◆ TASK STATEMENT ◆
Report every line below that carries the word "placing".

GIVEN DATA Block Start

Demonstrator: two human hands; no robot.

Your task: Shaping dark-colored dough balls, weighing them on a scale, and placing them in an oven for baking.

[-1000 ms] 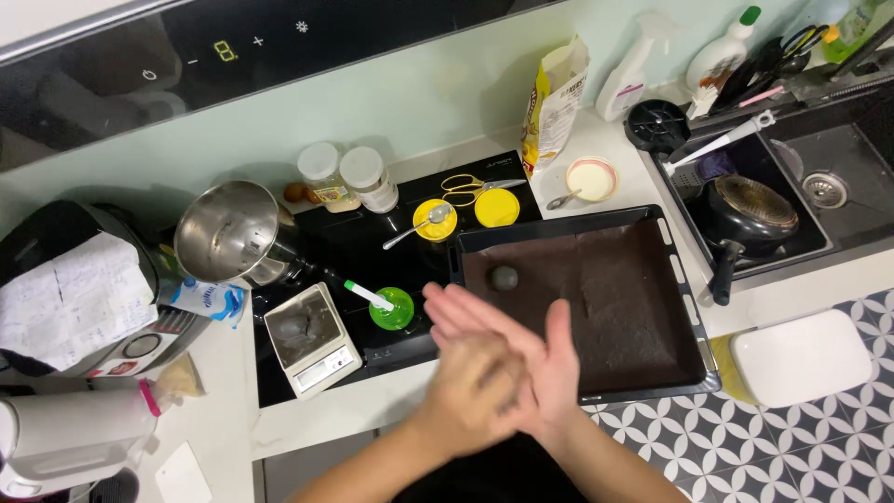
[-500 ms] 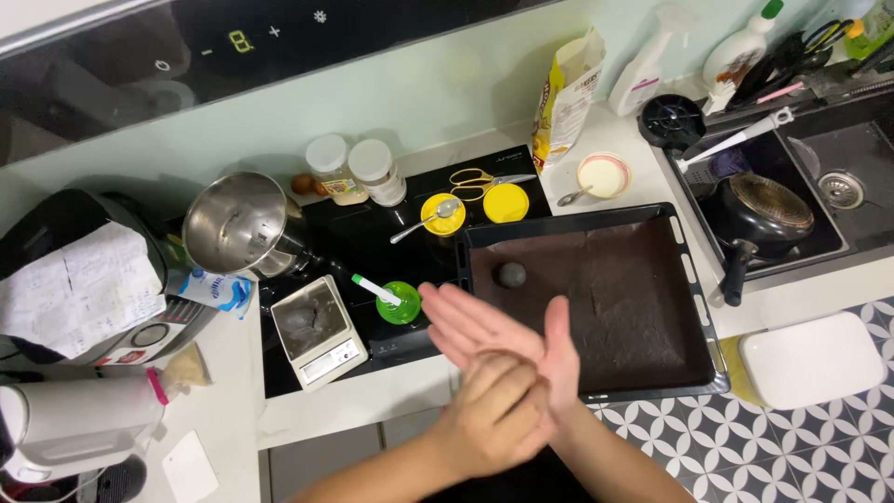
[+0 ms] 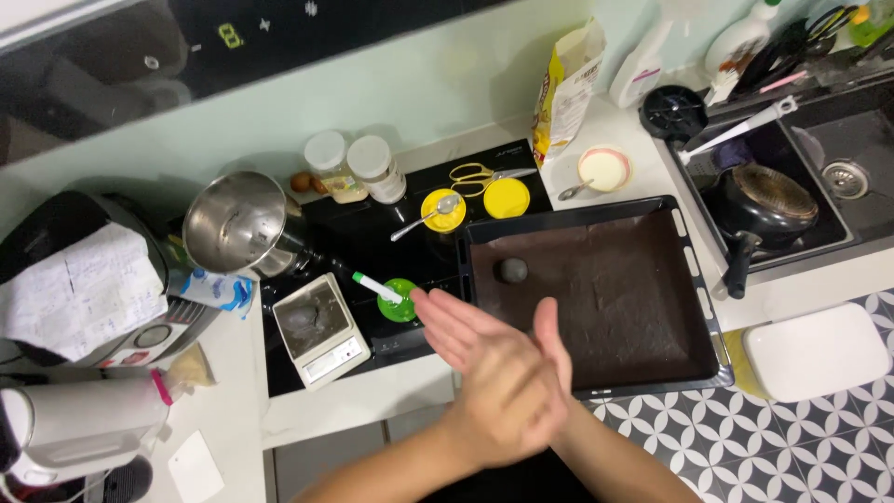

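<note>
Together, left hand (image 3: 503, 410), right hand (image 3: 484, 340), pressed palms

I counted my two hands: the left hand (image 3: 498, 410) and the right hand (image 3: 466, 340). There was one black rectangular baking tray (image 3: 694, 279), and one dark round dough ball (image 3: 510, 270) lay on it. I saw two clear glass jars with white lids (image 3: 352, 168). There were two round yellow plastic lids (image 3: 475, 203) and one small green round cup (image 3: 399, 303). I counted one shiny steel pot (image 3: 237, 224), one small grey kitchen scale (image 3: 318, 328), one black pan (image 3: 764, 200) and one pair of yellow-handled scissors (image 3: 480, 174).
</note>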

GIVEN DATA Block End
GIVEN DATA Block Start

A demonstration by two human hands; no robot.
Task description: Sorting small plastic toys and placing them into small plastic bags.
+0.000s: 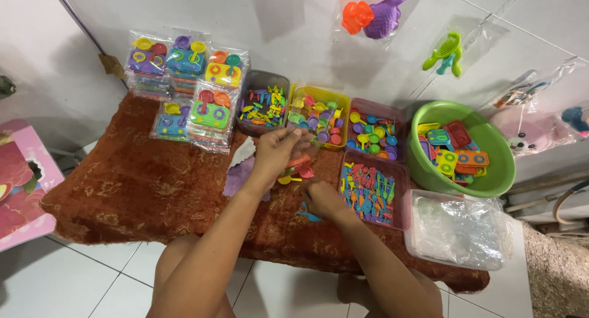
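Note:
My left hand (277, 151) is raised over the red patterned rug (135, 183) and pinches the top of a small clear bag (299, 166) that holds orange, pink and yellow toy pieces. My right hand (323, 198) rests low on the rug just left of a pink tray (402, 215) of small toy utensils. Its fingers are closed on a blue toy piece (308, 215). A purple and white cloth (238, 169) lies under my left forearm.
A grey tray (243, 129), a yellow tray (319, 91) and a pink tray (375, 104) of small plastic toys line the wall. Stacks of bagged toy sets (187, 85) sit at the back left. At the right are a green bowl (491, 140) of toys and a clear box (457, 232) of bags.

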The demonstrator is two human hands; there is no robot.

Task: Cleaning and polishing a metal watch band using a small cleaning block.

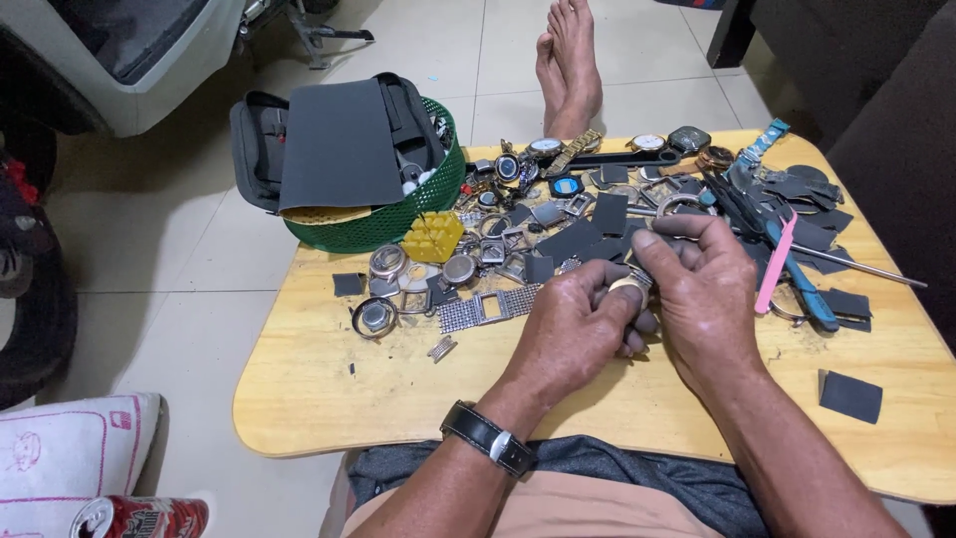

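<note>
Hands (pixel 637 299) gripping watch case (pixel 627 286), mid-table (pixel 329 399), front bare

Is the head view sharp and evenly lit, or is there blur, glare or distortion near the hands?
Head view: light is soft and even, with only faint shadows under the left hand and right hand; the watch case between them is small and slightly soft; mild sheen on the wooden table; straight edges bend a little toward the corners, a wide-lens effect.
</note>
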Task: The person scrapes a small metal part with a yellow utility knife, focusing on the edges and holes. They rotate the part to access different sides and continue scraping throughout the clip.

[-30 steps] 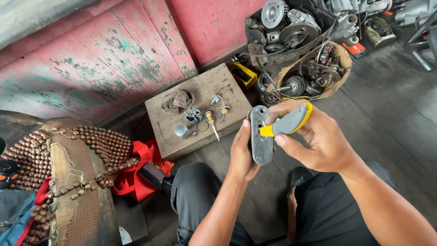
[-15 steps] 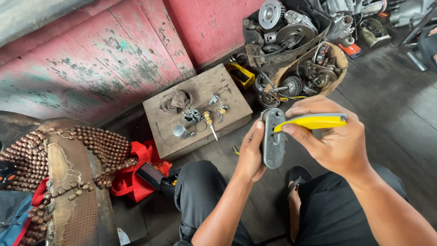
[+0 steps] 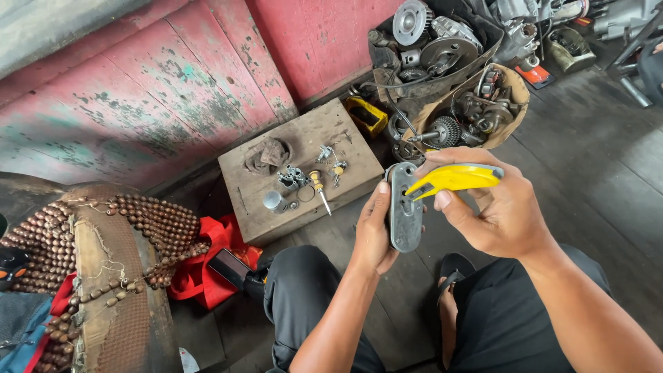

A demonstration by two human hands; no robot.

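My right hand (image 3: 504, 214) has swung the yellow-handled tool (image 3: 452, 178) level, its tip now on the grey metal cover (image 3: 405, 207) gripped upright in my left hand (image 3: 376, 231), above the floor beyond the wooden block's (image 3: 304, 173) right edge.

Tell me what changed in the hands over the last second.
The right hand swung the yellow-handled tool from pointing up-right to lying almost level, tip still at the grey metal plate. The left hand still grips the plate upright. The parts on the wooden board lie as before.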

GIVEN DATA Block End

◆ REPLY ◆
Your task: Shaping dark-colored dough balls, weighing them on a scale, and placing them in an oven for baking.
Task description: Sorting small plastic toys and placing them into small plastic bags.

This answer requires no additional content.